**WORK REQUEST:** Give back all of the data exactly as written.
*** Begin section ***
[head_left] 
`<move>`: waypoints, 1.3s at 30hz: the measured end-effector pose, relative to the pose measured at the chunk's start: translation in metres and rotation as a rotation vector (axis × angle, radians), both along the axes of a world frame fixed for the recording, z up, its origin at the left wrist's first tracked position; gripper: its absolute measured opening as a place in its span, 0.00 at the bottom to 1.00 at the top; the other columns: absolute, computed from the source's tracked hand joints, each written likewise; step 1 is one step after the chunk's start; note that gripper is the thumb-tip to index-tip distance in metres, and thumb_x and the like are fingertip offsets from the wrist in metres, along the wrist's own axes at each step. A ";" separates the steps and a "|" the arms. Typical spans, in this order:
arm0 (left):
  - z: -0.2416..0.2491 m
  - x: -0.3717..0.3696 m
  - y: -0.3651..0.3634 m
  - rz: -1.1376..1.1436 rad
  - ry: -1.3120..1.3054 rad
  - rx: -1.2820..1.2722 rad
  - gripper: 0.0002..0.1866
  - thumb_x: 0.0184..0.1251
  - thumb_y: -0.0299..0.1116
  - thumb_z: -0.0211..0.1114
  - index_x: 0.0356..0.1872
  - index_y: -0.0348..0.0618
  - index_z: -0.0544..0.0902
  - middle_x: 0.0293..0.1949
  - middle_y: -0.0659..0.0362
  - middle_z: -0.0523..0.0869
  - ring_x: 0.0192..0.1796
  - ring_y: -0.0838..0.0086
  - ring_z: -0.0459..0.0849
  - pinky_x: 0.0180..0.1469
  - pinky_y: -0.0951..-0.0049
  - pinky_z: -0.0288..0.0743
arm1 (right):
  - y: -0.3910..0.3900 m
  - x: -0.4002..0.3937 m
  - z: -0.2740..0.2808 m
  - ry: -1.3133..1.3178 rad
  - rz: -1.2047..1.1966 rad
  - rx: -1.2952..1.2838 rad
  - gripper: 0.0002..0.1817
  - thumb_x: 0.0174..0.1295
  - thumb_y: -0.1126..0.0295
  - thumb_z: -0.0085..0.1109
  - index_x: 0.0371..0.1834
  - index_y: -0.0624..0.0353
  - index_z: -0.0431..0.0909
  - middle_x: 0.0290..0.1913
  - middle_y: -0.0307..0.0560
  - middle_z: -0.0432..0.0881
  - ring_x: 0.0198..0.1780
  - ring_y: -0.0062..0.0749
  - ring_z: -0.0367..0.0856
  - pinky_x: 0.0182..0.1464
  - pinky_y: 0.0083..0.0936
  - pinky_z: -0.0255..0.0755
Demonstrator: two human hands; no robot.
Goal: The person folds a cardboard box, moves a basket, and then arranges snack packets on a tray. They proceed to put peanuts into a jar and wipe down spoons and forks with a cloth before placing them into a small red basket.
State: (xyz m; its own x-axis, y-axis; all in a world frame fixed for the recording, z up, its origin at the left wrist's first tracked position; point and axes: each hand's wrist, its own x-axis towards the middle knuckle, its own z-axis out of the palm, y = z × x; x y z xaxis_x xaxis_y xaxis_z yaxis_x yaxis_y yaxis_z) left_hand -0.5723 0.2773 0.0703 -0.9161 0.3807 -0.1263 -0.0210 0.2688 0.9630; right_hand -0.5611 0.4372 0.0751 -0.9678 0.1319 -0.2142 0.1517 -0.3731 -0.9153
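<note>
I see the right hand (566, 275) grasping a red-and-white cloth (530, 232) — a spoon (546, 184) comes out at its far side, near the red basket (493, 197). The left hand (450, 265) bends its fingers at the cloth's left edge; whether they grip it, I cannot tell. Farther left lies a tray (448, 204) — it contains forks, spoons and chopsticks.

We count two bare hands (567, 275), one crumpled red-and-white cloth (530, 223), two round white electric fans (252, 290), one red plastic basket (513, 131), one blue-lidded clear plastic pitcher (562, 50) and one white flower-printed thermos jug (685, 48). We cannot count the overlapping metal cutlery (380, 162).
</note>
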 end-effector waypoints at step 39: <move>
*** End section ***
**WRITTEN RESPONSE:**
[head_left] 
`<move>`: waypoints, 1.3s at 30hz: the measured end-effector pose, relative to the pose measured at the chunk's start: translation in metres and rotation as a rotation vector (axis × angle, radians), both along the axes of a world frame fixed for the recording, z up, its origin at the left wrist's first tracked position; gripper: its absolute measured opening as a place in its span, 0.00 at the bottom to 1.00 at the top; the other columns: absolute, computed from the source's tracked hand joints, each written likewise; step 1 is one step after the chunk's start; note that gripper is the thumb-tip to index-tip distance in metres, and thumb_x and the like are fingertip offsets from the wrist in metres, along the wrist's own axes at each step. A ";" separates the steps and a "|" the arms. Typical spans, in this order:
arm0 (left):
  - z: -0.2416..0.2491 m
  - x: -0.3717..0.3696 m
  - y: -0.3651..0.3634 m
  - rz: -1.1376..1.1436 rad
  - ry: -1.3120..1.3054 rad
  - rx: -1.2820..1.2722 rad
  - gripper: 0.0002..0.1866
  - thumb_x: 0.0184..0.1251
  - thumb_y: -0.0299..0.1116
  - thumb_z: -0.0211..0.1114
  - index_x: 0.0356..0.1872
  - index_y: -0.0348..0.0618
  - index_z: -0.0544..0.0902
  - middle_x: 0.0293..0.1949
  - middle_y: -0.0659..0.0362
  - middle_z: -0.0523..0.0869
  - ring_x: 0.0192..0.1796
  - ring_y: -0.0838..0.0086
  - ring_z: -0.0459..0.0849
  - pinky_x: 0.0180..0.1469
  - pinky_y: -0.0951..-0.0049
  - pinky_z: -0.0288..0.0743
arm1 (right):
  - y: -0.3910..0.3900 m
  - x: -0.4002..0.3937 m
  - z: -0.2740..0.2808 m
  - ry: -1.3133..1.3178 rad
  - rz: -1.2047..1.1966 rad
  - rx: -1.2952..1.2838 rad
  - gripper: 0.0002..0.1817
  - thumb_x: 0.0174..0.1295
  - thumb_y: -0.1126..0.0295
  - thumb_z: -0.0085..0.1109
  - index_x: 0.0371..0.1834
  - index_y: -0.0624..0.0353
  - index_z: -0.0431..0.0909
  - middle_x: 0.0290..0.1913
  - middle_y: -0.0307..0.0560
  - middle_z: -0.0432..0.0881
  - ring_x: 0.0198..0.1780
  - ring_y: -0.0062..0.0749
  - ring_z: -0.0367..0.0856
  - pinky_x: 0.0182..0.1464
  - pinky_y: 0.0083..0.0936
  - pinky_z: -0.0255..0.0755
Demonstrator: two human hands; no robot.
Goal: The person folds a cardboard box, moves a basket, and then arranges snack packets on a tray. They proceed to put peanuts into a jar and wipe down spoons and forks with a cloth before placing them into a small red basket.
State: (xyz m; its own x-axis, y-axis; all in a world frame fixed for the recording, z up, its origin at the left wrist's first tracked position; point and axes: each hand's wrist, its own x-axis towards the middle knuckle, its own z-axis out of the palm, y = z × x; x y z xaxis_x xaxis_y xaxis_z yaxis_x yaxis_y yaxis_z) left_hand -0.5723 0.2773 0.0703 -0.9161 0.3807 -0.1263 -0.0210 0.2688 0.9630; right_hand -0.5611 0.4372 0.0751 -0.9678 0.1319 -0.2142 0.1517 -0.3731 -0.9153
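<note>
I see the right hand (566, 275) grasping a red-and-white cloth (530, 232) — a spoon (546, 184) comes out at its far side, near the red basket (493, 197). The left hand (450, 265) bends its fingers at the cloth's left edge; whether they grip it, I cannot tell. Farther left lies a tray (448, 204) — it contains forks, spoons and chopsticks.

We count two bare hands (567, 275), one crumpled red-and-white cloth (530, 223), two round white electric fans (252, 290), one red plastic basket (513, 131), one blue-lidded clear plastic pitcher (562, 50) and one white flower-printed thermos jug (685, 48). We cannot count the overlapping metal cutlery (380, 162).
</note>
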 end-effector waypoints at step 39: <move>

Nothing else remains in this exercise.